Vor einem radikalen Streichkonzert im kommenden Jahr warnt der Vorsitzende der SPD-Landtagsfraktion, Markus Rinderspacher, angesichts der heute in den Medien kommunizierten Ankündigung von Ministerpräsident Seehofer, in Bayern einen eisernen Sparkurs zu fahren: „Es wäre Seehofers bislang größte Gemeinheit, wenn ganz Bayern für die Rekordschulden in Berlin mit einem Haushalt der Grausamkeiten bezahlen müsste." Besonders ungerecht ist dabei, so der SPD-Fraktionschef, dass Seehofer nicht einmal den bayerischen Sozialhaushalt von Kürzungen definitiv ausnimmt. Rinderspacher: „Die Steuersenkungen der Schwarz-Gelben Koalition in Berlin dürfen nicht zu Lasten von Kindern, Jugendlichen, Familien und Alten in Bayern gehen."
Rinderspacher fordert für den Nachtragshaushalt 2010 in Bayern einen klaren und stetigen Kurs, da gerade in ökonomischen Krisenzeiten für die Menschen in Bayern eine verlässliche Haushaltspolitik unverzichtbar ist.

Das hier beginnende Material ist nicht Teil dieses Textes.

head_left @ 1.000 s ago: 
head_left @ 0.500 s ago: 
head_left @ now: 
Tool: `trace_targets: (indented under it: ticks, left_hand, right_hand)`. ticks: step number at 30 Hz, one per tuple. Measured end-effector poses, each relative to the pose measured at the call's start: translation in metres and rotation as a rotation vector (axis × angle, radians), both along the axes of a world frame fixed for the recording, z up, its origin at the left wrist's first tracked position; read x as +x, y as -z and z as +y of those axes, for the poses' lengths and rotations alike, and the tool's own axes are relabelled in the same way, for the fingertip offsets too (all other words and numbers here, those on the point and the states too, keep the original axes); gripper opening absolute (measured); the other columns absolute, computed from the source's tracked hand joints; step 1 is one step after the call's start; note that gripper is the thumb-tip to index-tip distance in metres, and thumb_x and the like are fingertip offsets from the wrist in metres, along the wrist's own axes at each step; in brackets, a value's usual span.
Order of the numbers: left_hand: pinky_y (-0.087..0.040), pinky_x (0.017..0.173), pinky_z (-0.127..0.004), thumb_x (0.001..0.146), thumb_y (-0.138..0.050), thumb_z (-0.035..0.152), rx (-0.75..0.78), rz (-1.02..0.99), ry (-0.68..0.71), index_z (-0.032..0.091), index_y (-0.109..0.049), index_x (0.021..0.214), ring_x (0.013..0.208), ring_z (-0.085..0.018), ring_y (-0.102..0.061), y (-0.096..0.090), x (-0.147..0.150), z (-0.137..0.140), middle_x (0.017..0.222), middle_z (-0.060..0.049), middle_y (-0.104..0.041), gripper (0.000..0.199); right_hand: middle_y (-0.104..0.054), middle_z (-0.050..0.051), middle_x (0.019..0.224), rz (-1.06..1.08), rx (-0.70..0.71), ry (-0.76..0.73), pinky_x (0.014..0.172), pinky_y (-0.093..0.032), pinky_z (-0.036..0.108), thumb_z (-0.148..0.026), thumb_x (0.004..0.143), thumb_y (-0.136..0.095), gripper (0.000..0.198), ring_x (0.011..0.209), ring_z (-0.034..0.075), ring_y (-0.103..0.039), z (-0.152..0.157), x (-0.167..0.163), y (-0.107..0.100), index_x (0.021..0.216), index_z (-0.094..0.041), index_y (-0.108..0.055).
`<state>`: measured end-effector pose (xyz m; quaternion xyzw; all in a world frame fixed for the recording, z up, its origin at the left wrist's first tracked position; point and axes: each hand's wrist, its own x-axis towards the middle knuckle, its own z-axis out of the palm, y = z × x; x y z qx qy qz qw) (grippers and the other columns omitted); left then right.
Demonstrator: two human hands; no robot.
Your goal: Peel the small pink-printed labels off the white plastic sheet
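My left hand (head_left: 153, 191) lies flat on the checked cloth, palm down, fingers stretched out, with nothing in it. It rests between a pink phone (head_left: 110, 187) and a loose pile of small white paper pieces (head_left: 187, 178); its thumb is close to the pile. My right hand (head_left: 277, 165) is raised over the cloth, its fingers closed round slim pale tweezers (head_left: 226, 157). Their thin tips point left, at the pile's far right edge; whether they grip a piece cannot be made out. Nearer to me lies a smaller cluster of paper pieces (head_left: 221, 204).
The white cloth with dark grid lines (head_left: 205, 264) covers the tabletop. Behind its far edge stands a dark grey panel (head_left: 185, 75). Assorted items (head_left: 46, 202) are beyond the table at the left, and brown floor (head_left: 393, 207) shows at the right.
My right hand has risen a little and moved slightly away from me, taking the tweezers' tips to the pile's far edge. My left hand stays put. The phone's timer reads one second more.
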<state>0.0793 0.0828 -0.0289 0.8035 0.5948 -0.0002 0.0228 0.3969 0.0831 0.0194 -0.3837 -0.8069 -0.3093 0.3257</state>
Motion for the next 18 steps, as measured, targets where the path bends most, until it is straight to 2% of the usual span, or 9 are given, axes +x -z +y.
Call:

Der Staatshaushalt muss, so der SPD-Fraktionschef, den konjunkturellen Erfordernissen entsprechen, sich am mittelfristigen Ziel der Konsolidierung und der Generationengerechtigkeit orientieren und die Schwerpunkte Beschäftigung, Bildung und Soziales angemessen abbilden.
Die Ankündigung eines eisernen Sparkurses sei, so Rinderspacher, eine erstaunliche Parallele zu Stoibers Nachtragshaushalt 2004. Nach der Landtagswahl setzte Stoiber trotz ganz anderer Versprechung vor der Wahl einen radikalen Kürzungshaushalt durch. Das scheint sich jetzt zu wiederholen. Seehofer habe vor der Bundestagswahl allen alles versprochen - jetzt fordert er in Bayern eisernes Sparen. Rinderspacher: "Ich empfehle Herrn Seehofer dringend, die Finger von Stoibers altem Drehbuch zu lassen. Bayern braucht keinen zweiten Haushalt der Grausamkeiten zu Lasten von Arbeitnehmerinnen und Arbeitnehmern."